§ **WHAT IS EXPECTED**:
The following data has a line with "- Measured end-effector" and a line with "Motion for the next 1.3". Write out exactly those lines and all the lines between them.
==*==
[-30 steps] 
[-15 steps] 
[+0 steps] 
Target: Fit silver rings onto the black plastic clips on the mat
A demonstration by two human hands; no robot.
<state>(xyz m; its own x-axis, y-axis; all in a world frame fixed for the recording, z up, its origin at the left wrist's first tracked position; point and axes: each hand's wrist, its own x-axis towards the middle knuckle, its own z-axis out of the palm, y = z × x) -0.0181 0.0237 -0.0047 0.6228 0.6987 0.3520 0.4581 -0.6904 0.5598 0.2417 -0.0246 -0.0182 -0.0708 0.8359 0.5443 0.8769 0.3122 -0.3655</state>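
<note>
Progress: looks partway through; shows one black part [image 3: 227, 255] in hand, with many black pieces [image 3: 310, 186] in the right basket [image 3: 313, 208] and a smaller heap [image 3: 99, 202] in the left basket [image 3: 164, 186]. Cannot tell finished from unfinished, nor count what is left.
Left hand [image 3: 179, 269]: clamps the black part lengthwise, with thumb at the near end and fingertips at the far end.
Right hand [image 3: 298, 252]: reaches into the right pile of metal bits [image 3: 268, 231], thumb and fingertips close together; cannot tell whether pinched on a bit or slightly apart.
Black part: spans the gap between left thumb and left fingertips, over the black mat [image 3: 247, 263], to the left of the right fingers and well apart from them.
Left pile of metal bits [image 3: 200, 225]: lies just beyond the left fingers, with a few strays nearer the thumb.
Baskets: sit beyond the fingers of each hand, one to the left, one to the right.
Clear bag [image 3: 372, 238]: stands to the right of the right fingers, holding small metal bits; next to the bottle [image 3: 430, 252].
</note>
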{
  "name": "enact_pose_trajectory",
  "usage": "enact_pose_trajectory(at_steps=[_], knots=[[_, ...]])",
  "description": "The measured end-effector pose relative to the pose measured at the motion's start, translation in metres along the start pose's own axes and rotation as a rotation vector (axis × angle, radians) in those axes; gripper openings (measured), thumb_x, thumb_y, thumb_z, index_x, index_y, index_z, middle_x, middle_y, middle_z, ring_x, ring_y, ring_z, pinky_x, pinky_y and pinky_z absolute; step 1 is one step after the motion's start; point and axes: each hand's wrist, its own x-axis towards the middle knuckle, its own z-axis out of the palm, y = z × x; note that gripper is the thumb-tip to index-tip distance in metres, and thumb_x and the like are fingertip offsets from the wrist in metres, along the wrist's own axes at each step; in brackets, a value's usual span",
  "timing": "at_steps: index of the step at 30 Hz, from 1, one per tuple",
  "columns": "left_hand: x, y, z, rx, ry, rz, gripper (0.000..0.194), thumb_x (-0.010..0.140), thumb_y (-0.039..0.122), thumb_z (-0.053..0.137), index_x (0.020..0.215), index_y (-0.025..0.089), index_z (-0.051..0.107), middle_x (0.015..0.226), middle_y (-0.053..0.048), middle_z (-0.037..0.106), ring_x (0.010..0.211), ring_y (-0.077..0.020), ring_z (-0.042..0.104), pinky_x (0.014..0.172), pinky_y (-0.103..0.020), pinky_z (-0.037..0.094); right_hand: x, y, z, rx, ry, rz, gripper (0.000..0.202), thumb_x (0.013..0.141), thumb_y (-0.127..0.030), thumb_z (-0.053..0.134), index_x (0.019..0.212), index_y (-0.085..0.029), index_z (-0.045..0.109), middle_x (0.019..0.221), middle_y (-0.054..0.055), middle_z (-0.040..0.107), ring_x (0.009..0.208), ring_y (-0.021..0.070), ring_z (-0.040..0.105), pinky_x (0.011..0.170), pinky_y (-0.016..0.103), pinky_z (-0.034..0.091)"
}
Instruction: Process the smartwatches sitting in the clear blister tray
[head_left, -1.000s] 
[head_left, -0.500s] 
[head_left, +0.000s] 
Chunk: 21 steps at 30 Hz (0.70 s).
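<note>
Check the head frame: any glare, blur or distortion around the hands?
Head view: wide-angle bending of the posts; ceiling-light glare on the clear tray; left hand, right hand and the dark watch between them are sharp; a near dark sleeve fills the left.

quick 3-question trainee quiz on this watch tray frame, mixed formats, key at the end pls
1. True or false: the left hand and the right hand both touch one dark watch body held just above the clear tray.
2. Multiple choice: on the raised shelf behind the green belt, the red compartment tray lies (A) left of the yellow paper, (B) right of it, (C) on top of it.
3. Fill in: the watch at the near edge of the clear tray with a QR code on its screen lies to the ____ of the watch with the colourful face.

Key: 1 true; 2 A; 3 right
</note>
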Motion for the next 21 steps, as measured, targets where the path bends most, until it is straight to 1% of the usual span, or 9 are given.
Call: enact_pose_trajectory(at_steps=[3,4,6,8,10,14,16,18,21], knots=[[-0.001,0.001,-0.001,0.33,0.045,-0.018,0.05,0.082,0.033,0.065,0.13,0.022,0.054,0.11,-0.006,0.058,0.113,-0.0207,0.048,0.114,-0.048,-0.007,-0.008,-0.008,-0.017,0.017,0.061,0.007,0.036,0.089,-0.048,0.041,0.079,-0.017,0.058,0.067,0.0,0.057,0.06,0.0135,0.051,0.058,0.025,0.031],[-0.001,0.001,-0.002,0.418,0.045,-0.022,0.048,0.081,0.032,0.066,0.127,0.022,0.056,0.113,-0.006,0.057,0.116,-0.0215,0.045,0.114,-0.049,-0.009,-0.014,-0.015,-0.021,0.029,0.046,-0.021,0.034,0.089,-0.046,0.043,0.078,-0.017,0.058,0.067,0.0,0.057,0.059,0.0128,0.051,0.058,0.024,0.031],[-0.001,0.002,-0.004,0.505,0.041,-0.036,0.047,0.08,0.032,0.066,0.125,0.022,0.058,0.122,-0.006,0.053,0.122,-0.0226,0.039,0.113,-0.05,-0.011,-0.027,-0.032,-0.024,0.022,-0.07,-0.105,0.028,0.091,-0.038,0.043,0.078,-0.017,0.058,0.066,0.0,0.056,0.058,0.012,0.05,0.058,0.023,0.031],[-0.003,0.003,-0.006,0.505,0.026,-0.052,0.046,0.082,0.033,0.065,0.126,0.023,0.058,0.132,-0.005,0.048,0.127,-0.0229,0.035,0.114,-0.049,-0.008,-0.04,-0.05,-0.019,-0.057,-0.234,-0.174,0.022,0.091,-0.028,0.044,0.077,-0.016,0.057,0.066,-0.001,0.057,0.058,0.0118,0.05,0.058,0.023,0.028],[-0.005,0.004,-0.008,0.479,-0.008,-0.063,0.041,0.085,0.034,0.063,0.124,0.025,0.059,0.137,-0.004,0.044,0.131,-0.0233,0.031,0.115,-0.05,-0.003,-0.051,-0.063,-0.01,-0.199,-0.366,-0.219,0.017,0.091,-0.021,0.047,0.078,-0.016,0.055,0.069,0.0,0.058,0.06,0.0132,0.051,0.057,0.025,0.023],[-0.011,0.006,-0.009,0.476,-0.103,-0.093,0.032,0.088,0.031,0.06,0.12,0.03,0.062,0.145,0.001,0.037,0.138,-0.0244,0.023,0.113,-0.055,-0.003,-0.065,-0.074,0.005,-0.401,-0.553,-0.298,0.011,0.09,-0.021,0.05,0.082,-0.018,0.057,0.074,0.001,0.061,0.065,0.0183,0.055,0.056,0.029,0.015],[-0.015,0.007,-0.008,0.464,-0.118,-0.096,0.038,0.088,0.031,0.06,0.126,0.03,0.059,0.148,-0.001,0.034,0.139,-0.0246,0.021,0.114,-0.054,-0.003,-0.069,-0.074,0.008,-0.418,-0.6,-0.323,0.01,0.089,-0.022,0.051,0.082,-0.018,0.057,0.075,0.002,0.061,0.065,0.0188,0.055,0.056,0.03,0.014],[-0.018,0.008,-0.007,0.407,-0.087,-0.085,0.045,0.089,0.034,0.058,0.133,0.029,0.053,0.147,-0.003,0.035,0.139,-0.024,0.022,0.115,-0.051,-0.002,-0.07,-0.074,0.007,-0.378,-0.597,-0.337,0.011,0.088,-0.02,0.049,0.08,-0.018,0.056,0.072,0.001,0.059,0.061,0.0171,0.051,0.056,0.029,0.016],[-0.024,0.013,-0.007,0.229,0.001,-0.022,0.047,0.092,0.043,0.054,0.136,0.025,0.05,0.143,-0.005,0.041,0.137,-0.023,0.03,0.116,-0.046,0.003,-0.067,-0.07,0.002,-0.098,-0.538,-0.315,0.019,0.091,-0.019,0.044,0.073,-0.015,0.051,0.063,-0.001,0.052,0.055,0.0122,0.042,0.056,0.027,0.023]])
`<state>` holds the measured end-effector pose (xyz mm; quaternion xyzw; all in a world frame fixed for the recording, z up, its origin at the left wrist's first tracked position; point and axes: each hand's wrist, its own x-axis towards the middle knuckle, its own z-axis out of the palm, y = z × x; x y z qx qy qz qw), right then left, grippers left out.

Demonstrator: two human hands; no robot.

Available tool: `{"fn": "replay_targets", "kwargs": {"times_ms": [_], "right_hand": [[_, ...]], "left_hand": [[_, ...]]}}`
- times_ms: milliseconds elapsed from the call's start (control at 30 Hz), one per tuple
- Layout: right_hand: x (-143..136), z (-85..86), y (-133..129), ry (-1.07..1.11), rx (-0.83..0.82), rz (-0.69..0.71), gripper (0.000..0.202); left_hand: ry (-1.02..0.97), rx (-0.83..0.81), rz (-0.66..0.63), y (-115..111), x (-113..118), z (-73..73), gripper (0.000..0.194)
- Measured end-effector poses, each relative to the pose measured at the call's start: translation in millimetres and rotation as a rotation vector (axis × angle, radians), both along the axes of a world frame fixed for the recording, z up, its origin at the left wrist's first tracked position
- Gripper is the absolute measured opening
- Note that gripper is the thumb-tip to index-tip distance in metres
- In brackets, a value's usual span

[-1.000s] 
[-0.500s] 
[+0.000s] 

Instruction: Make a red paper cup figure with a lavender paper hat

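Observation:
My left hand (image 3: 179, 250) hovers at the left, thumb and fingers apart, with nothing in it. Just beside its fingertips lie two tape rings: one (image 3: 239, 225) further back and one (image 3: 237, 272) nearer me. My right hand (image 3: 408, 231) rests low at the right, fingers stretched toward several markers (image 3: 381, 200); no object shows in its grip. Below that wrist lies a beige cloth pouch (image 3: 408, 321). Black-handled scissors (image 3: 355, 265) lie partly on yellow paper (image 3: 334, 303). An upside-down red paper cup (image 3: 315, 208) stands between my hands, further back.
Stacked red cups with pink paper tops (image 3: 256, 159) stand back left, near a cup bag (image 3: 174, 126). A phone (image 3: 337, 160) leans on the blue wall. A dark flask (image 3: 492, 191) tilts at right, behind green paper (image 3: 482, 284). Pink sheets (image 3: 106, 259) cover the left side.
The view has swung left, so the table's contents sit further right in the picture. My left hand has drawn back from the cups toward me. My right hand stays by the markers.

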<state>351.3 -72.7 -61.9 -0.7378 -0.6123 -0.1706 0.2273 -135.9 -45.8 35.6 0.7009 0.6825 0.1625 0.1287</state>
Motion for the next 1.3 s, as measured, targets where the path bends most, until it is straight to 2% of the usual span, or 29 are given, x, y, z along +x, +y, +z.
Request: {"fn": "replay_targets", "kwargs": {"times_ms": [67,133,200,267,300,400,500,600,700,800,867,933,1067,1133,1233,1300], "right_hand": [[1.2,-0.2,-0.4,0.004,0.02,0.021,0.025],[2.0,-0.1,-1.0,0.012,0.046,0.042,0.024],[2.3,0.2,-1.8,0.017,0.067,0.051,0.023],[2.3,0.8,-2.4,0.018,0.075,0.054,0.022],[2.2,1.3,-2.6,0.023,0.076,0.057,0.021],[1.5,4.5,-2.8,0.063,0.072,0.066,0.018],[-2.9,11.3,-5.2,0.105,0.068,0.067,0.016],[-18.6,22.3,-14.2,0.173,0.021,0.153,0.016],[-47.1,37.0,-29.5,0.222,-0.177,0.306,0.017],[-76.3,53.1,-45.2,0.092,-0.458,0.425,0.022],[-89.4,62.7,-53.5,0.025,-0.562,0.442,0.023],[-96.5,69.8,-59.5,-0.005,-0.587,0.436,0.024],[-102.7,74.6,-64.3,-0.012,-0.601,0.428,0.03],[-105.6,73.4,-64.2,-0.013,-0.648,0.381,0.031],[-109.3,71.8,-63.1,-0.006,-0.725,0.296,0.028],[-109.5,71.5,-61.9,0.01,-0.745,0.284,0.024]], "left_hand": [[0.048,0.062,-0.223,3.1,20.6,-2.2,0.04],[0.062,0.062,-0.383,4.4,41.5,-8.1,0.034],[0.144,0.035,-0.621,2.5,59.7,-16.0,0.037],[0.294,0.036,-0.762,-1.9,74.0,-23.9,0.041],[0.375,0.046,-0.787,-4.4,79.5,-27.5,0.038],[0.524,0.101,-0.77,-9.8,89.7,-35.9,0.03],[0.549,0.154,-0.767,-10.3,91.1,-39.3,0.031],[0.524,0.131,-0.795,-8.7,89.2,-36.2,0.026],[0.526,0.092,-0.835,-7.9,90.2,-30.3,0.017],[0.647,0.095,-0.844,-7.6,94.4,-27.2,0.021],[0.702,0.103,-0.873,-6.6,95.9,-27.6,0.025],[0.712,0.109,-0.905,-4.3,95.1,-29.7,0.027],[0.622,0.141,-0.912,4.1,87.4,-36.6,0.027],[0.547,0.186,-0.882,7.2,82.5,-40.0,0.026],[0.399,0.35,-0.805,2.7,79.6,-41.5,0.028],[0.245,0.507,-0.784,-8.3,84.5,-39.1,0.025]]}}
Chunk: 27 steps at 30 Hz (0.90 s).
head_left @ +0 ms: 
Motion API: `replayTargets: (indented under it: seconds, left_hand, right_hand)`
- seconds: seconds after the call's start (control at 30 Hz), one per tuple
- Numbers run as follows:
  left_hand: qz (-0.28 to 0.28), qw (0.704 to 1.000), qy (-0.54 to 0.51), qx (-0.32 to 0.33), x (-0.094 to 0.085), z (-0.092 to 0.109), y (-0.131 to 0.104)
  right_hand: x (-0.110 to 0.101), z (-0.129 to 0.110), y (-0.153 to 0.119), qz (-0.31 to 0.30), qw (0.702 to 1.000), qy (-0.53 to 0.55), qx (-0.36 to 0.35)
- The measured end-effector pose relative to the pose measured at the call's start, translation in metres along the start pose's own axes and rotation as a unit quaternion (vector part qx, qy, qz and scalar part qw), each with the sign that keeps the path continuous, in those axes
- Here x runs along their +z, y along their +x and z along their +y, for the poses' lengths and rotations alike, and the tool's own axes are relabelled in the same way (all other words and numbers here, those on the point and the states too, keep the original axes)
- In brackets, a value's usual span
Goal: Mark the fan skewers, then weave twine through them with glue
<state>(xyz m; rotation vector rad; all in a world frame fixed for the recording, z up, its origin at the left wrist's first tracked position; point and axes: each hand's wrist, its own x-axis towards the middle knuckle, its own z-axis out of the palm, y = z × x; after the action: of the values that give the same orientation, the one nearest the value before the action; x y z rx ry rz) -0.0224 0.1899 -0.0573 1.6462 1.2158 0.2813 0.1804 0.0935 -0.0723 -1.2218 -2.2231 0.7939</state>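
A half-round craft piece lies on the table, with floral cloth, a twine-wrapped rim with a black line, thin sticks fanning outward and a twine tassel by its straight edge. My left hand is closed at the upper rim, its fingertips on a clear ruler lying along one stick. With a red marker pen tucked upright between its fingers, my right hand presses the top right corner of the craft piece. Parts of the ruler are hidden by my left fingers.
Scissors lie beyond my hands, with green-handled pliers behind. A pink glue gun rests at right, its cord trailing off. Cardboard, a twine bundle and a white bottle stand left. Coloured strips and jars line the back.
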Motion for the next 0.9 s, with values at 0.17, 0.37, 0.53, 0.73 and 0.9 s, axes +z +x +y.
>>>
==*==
§ **REPLY**:
- Measured end-effector poses, each relative to the pose measured at the call's start: translation in millimetres and rotation as a rotation vector (axis × angle, radians), both along the axes of a world frame fixed for the recording, z up, its origin at the left wrist's first tracked position
- Gripper is the absolute measured opening
- Note that gripper is the thumb-tip to index-tip distance in metres
- In brackets, a value's usual span

[-1.000s] 
[-0.500s] 
[+0.000s] 

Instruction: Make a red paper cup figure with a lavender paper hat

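Observation:
My left hand (image 3: 179, 250) hovers at the left, thumb and fingers apart, with nothing in it. Just beside its fingertips lie two tape rings: one (image 3: 239, 225) further back and one (image 3: 237, 272) nearer me. My right hand (image 3: 408, 231) rests low at the right, fingers stretched toward several markers (image 3: 381, 200); no object shows in its grip. Below that wrist lies a beige cloth pouch (image 3: 408, 321). Black-handled scissors (image 3: 355, 265) lie partly on yellow paper (image 3: 334, 303). An upside-down red paper cup (image 3: 315, 208) stands between my hands, further back.
Stacked red cups with pink paper tops (image 3: 256, 159) stand back left, near a cup bag (image 3: 174, 126). A phone (image 3: 337, 160) leans on the blue wall. A dark flask (image 3: 492, 191) tilts at right, behind green paper (image 3: 482, 284). Pink sheets (image 3: 106, 259) cover the left side.
The view has swung left, so the table's contents sit further right in the picture. My left hand has drawn back from the cups toward me. My right hand stays by the markers.
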
<state>351.3 -72.7 -61.9 -0.7378 -0.6123 -0.1706 0.2273 -135.9 -45.8 35.6 0.7009 0.6825 0.1625 0.1287</state>
Motion for the next 1.3 s, as measured, targets where the path bends most, until it is straight to 2% of the usual span, or 29 are given, x, y, z along +x, +y, +z.

The exercise is done, with nothing left to add.